Monday, September 9, 2013

Traditional Medicine/Scary Witchcraft

There is a difference between traditional medicine and witchcraft.  But they both very much exist in my village.  I'd only every heard of it in passing while living in Bogo.  Here I actually tasted some concoction that could possibly cure every ailment ever to befall man (I made him and another bystander drink it before I'd try it.  He even washed out the glass between "patients", good on him!).

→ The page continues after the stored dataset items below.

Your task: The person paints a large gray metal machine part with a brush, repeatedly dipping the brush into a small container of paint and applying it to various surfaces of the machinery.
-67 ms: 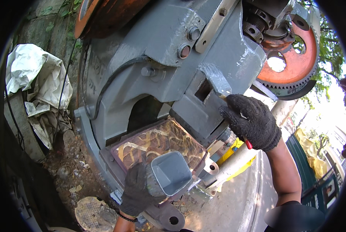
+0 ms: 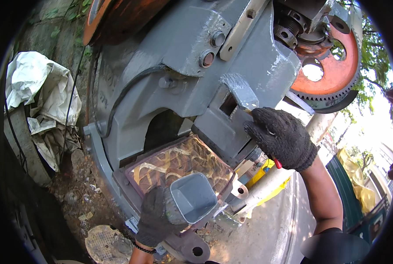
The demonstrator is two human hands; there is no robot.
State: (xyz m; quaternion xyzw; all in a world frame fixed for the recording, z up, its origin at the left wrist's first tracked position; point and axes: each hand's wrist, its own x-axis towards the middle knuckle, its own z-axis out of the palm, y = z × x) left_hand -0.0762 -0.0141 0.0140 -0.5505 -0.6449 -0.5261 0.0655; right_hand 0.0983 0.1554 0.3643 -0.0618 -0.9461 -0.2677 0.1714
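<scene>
My left hand [image 2: 152, 215], in a dark knit glove, grips a squarish grey container [image 2: 192, 197] by its side. Grey paint coats the inside of the container. My right hand [image 2: 284, 138], also gloved, is closed around a paintbrush whose red handle end [image 2: 278, 163] sticks out below the palm. Most of the brush is hidden by the glove. Its tip meets a shiny, wet-looking grey lug [image 2: 240, 91] on a large grey machine [image 2: 187, 53]. Just left of that lug is a rectangular opening. Below, a patterned brown covered plate [image 2: 179, 160] lies on the machine's bed, beneath the container.
An orange toothed gear wheel [image 2: 326, 66] stands at the upper right, and an orange wheel rim [image 2: 113, 22] at the upper left. Crumpled whitish sheeting [image 2: 38, 83] hangs at the left. A round, pitted disc [image 2: 108, 244] lies on the littered ground. Pavement [image 2: 267, 224] runs along the right.
My right hand has moved slightly left with the brush, along the lug. The left hand and container stay nearly in place. The whole view has shifted a little.
</scene>
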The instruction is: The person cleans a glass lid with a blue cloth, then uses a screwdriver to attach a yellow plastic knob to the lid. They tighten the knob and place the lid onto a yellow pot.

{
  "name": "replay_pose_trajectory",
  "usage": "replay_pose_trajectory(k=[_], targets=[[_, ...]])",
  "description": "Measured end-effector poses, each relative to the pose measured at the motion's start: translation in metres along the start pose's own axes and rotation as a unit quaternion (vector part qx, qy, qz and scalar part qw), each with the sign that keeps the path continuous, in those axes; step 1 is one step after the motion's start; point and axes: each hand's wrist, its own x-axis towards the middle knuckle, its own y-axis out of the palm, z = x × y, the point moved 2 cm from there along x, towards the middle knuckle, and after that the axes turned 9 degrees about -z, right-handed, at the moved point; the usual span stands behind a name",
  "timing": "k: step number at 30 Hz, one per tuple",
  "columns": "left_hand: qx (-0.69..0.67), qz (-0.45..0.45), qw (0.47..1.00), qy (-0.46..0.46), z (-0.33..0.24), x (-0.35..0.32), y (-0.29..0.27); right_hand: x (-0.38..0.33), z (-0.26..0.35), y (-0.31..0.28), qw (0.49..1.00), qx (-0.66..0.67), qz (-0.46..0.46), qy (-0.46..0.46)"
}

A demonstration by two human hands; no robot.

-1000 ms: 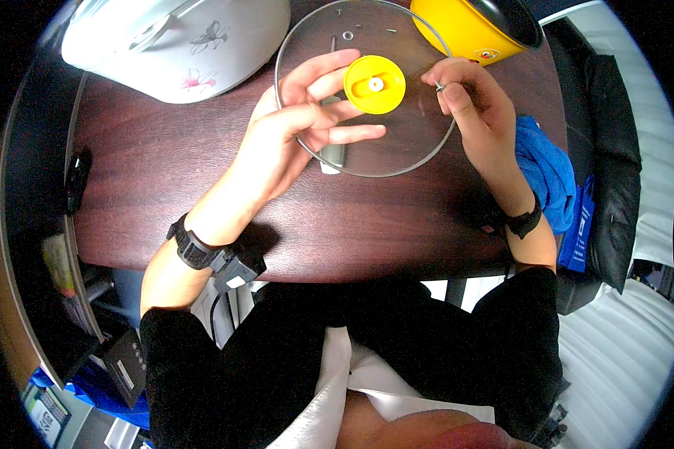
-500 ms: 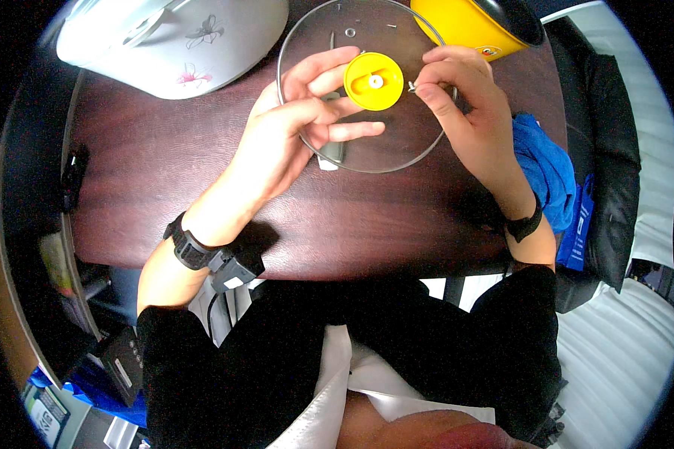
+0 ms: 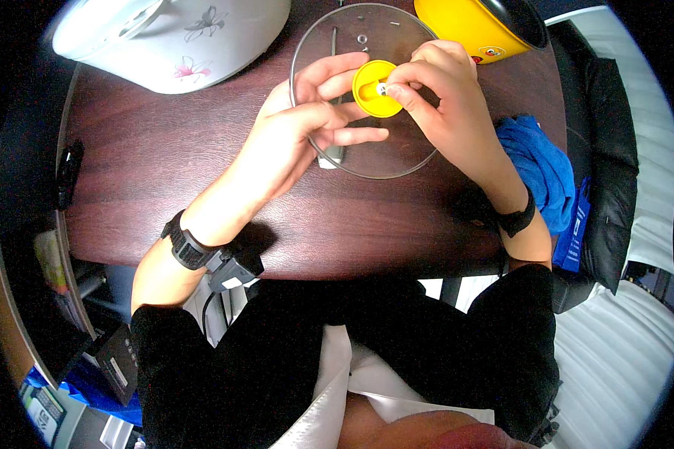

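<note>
A round clear glass lid (image 3: 397, 161) with a thin metal rim is held over the table by my left hand (image 3: 296, 112). Its fingers are spread around a yellow round lid knob (image 3: 368, 101), whose recessed face with a white centre points up. My right hand (image 3: 445, 86) pinches a small metal screw at the knob's centre; the fingertips mostly hide it. Through the glass I see a screwdriver lying on the table, with its grey-green handle (image 3: 332, 155) partly behind my left hand. Near its shaft lies a small washer (image 3: 362, 39).
A white pot (image 3: 225, 56) with flower prints stands at the far left, and a yellow pot (image 3: 464, 30) with a black inside at the far right. A blue cloth (image 3: 535, 168) lies at the table's right edge. A black object (image 3: 69, 176) is at the left edge.
My right hand has moved left, bringing the screw from beside the yellow knob to its centre. The lid and knob have shifted slightly right and tilted a little.
</note>
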Motion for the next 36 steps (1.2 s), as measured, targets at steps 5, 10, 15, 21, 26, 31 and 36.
replay_pose_trajectory(k=[5,10,15,21,26,31,36], targets=[[0.008,-0.001,1.000,-0.003,0.004,0.001,-0.003,0.000,-0.004,0.003,1.000,0.008,0.004,0.003],[0.012,-0.008,1.000,-0.002,0.005,0.001,-0.002,0.001,-0.004,0.004,1.000,0.020,0.008,0.015],[-0.002,-0.002,1.000,-0.006,0.006,0.001,-0.003,0.001,0.000,0.001,1.000,0.004,0.015,0.006],[0.006,-0.008,1.000,-0.011,0.006,-0.001,-0.003,0.000,0.003,-0.001,0.999,-0.017,0.032,0.016],[-0.014,-0.004,0.999,-0.034,0.008,0.001,-0.007,0.001,0.001,-0.002,0.999,0.034,0.014,0.029],[-0.020,-0.005,0.999,-0.034,0.006,0.001,-0.005,0.006,-0.002,-0.009,0.990,0.121,0.007,0.069],[-0.021,-0.004,0.999,-0.032,0.006,0.001,-0.005,0.007,0.004,-0.011,0.998,0.059,0.026,-0.001]])
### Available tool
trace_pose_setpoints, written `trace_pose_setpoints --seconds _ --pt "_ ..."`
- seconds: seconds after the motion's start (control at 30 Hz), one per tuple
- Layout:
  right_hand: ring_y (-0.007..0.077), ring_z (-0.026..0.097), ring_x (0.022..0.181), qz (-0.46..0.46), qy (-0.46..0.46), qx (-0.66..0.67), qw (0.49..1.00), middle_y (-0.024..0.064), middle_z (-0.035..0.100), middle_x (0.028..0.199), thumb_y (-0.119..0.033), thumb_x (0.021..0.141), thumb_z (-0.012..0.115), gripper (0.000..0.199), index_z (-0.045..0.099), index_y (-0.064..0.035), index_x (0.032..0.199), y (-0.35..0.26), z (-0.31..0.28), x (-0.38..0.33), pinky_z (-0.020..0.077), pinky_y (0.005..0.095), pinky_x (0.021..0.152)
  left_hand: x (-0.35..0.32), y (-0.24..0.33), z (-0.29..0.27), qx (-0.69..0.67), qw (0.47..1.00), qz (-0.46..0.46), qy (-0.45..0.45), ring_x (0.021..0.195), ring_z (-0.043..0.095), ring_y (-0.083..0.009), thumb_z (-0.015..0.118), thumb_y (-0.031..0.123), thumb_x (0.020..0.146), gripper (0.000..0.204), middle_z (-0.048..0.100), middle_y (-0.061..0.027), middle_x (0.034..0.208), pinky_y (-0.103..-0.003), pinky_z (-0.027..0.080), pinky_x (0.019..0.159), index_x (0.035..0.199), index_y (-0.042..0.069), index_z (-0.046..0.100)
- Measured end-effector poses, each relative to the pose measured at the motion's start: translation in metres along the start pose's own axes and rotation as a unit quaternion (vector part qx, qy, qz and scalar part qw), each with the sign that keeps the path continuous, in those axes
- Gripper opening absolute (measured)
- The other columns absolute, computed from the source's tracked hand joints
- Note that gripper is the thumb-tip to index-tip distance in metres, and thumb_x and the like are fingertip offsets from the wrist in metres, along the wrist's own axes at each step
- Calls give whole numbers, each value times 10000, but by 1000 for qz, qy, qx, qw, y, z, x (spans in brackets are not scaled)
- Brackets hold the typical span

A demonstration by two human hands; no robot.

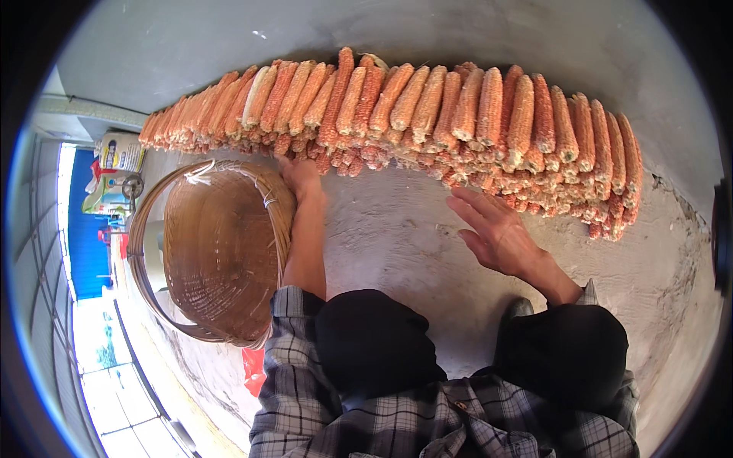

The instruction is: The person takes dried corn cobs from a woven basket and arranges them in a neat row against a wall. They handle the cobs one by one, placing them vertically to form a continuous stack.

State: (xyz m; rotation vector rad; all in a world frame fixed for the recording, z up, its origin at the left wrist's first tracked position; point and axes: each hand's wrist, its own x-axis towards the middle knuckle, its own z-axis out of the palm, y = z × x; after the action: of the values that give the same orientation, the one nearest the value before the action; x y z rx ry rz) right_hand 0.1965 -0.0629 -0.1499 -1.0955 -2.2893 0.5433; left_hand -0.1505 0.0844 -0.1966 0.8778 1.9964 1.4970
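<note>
Orange and reddish corn cobs (427, 103), seemingly stripped of kernels, are stacked in a long row against the wall. My left hand (304, 183) reaches up beside the right rim of a brown woven basket (217, 244), close to the lowest cobs. Its fingertips are mostly hidden, so whether they grip a cob or the basket does not show. The basket has a looped handle and nothing visible inside. In front of the right part of the stack, my right hand (500, 233) is open with fingers stretched out, its fingertips near the lower cobs and nothing held.
Behind the stack rises a grey wall (489, 34). Concrete floor (382, 237) lies between my knees and the cobs. At the far left are a printed sack (122, 151) and a blue panel (88, 229). Something red (253, 370) shows below the basket.
</note>
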Motion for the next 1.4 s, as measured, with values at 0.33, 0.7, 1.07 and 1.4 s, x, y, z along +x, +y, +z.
trace_pose_setpoints --seconds 0.33,0.7,1.07,1.4 --pt "346 525 1129 0 -12 -35 999 158 486 1299 -106 787 613 497 484 -36 1261 0 10 -8 434 441 939 -9 18 -8 -86 989 33 -118 1173 470 -235 711 34 788 735 453 -58 1364 -377 411 958 1420 114 345" --pt "352 551 1061 49 7 -23 999 163 462 1324 -142 791 620 519 467 -43 1278 11 11 -43 446 451 912 -19 9 -13 31 990 -115 -77 1159 419 -208 668 181 777 555 464 -67 1295 -436 308 977 1269 70 437" --pt "313 591 974 80 -20 85 993 142 549 1167 -124 801 608 434 504 -43 1215 5 52 -100 479 436 824 -137 105 -64 70 887 -100 -445 1094 565 -268 499 190 940 462 535 -209 1256 -378 454 932 1309 -81 435" --pt "90 524 569 429 408 351 726 13 545 665 -312 962 539 321 605 -12 870 47 -19 -156 468 265 526 -200 223 -45 176 766 189 -588 991 623 -245 555 124 876 363 640 -176 1098 -335 455 906 1197 -44 579"
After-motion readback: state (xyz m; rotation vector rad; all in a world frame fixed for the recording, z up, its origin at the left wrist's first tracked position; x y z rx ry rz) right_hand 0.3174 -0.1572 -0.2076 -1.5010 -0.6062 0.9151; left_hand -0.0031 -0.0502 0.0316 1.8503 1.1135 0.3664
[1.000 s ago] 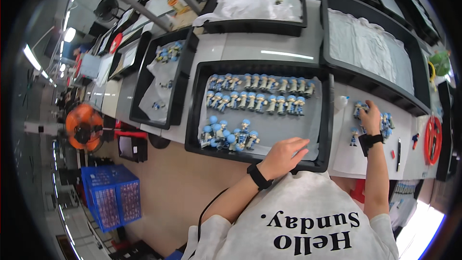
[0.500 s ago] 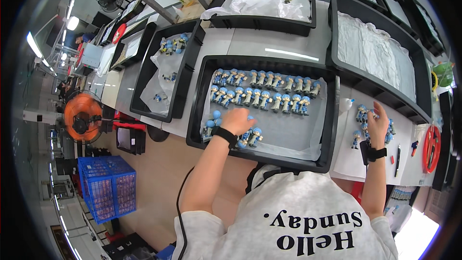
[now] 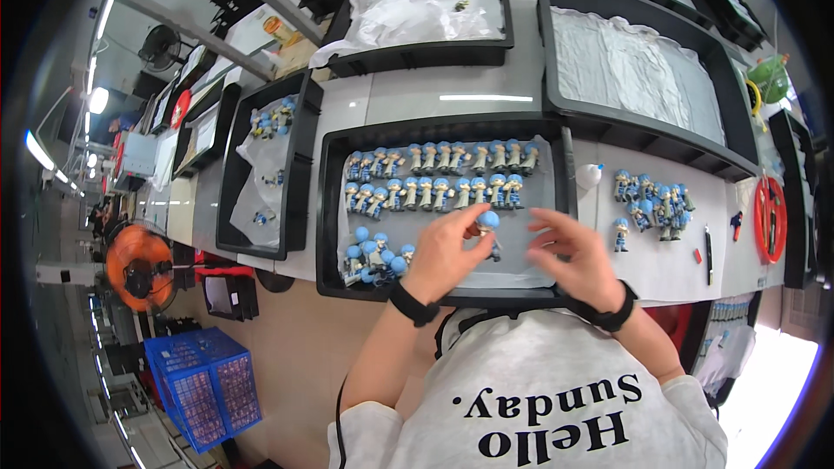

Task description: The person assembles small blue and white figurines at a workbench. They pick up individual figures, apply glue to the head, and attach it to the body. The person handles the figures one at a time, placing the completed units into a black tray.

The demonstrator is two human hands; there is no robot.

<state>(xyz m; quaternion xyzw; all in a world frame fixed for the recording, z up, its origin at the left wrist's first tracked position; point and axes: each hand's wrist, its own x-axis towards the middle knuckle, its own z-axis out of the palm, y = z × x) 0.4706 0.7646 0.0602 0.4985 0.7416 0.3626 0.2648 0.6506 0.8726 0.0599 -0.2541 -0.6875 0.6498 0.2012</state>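
Note:
A small blue-haired figurine (image 3: 488,224) is pinched between the thumb and fingers of my left hand (image 3: 441,254), above the lined black tray (image 3: 328,208). To its right hovers my right hand (image 3: 569,252), fingers apart and slightly blurred, with nothing visible in it. Two rows of similar figurines, a far row (image 3: 426,157) and a nearer row (image 3: 423,191), lie side by side across the tray. In its near left corner is a loose heap of figurines (image 3: 373,254). On a white sheet right of the tray, more figurines (image 3: 665,204) lie clustered, with one single figurine (image 3: 621,233) beside them.
A white bottle (image 3: 589,176) stands just right of the tray. Further right lie a black pen (image 3: 708,256) and a red ring (image 3: 770,217). Other black trays surround mine: one at left (image 3: 300,156), one behind (image 3: 417,57), one at far right (image 3: 643,126).
My right hand has left the clustered figurines and come over the tray. My left hand has moved right from the near left heap, now holding a figurine. The whole view has shifted.

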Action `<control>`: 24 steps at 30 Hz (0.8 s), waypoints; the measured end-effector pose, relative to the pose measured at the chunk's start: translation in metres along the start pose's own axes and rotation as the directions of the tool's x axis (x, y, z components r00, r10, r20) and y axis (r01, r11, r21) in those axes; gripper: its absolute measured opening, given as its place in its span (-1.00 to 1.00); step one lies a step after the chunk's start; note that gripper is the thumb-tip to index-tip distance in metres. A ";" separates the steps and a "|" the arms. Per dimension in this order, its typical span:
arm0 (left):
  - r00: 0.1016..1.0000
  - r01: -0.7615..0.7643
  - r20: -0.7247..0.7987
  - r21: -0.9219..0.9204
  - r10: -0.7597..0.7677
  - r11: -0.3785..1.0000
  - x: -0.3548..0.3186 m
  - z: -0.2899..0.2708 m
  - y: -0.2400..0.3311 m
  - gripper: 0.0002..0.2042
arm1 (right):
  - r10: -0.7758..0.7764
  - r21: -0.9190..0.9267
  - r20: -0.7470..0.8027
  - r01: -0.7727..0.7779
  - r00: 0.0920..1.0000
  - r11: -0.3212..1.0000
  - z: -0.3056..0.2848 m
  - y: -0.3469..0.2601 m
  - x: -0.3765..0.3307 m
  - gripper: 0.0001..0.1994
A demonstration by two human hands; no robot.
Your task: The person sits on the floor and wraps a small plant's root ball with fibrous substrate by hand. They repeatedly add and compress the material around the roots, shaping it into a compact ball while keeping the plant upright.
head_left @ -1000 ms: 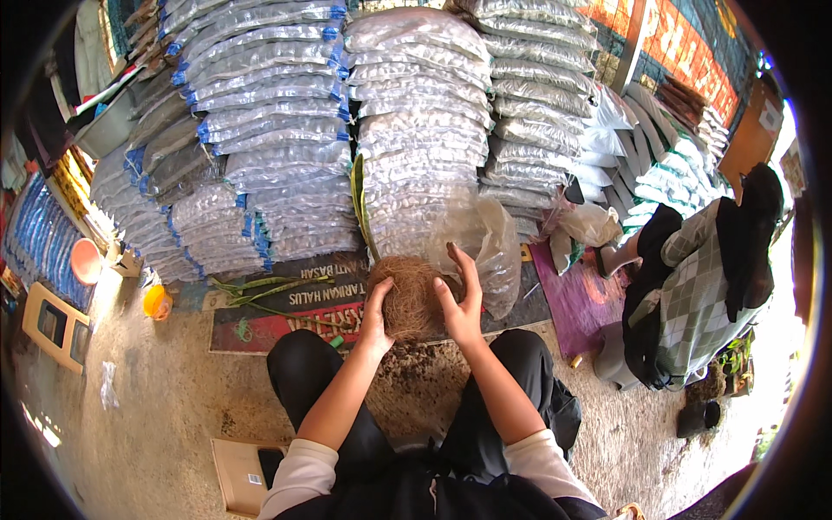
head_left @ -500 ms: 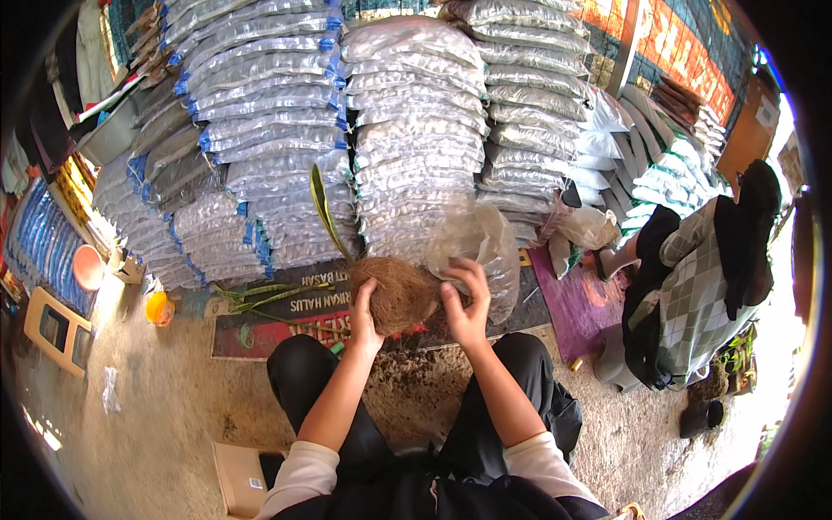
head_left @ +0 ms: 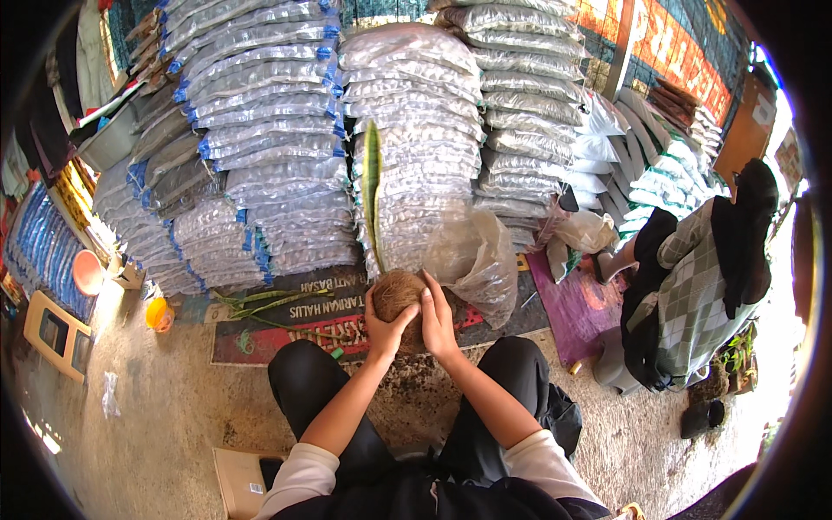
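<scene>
Between my knees, a ball of brown coconut fibre (head_left: pixel 397 291) is held in both palms, with a single upright snake plant leaf (head_left: pixel 371 191) rising from its top. My left hand (head_left: pixel 384 334) wraps the ball's left and near side. From the right, my right hand (head_left: pixel 438 322) presses against it, its fingers pointing up and forward. The ball's underside is hidden by my hands. Just beyond my right hand lies a crumpled clear plastic bag (head_left: pixel 485 273). Several long cut leaves (head_left: pixel 269 300) rest on a dark printed banner (head_left: pixel 232 336) to the left.
Tall stacks of filled plastic sacks (head_left: pixel 416 130) stand ahead. At the right, another person in checked clothing (head_left: pixel 693 295) sits by a purple sheet (head_left: pixel 568 316). A beige stool (head_left: pixel 57 334) and an orange cup (head_left: pixel 159 314) are on the left; cardboard (head_left: pixel 238 477) lies near me.
My right hand has moved left from beside the plastic bag onto the fibre ball. The ball looks more compact, and its leaf has swung from leaning left to nearly upright.
</scene>
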State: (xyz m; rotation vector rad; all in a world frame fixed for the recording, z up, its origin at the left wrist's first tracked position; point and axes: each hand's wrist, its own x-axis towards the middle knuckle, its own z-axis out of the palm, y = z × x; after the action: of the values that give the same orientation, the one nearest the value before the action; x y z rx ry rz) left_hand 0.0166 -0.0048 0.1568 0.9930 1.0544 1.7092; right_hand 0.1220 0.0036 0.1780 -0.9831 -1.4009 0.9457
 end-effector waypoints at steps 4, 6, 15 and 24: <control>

I've met a couple of traditional healers.  One of them actually comes into the clinic pretty regularly and has some basic knowledge of medicine.  Enough to refer people he can't help to us.  That a decent way to deal with these healers that are often pretty respected in the community.  Another one, who I talk to pretty regularly, is mostly a snake-oil salesman that sells some drink her makes out in the woods as a cure-all.  Everything from a cough to malaria.  That's less of a beneficial side to the coin.  They are both normal looking guys who just sell herbs and teas to folk.

They are nothing compared to the strange beliefs in sorcery here.  People take this dark magic very seriously here.  I didn't realize it at first.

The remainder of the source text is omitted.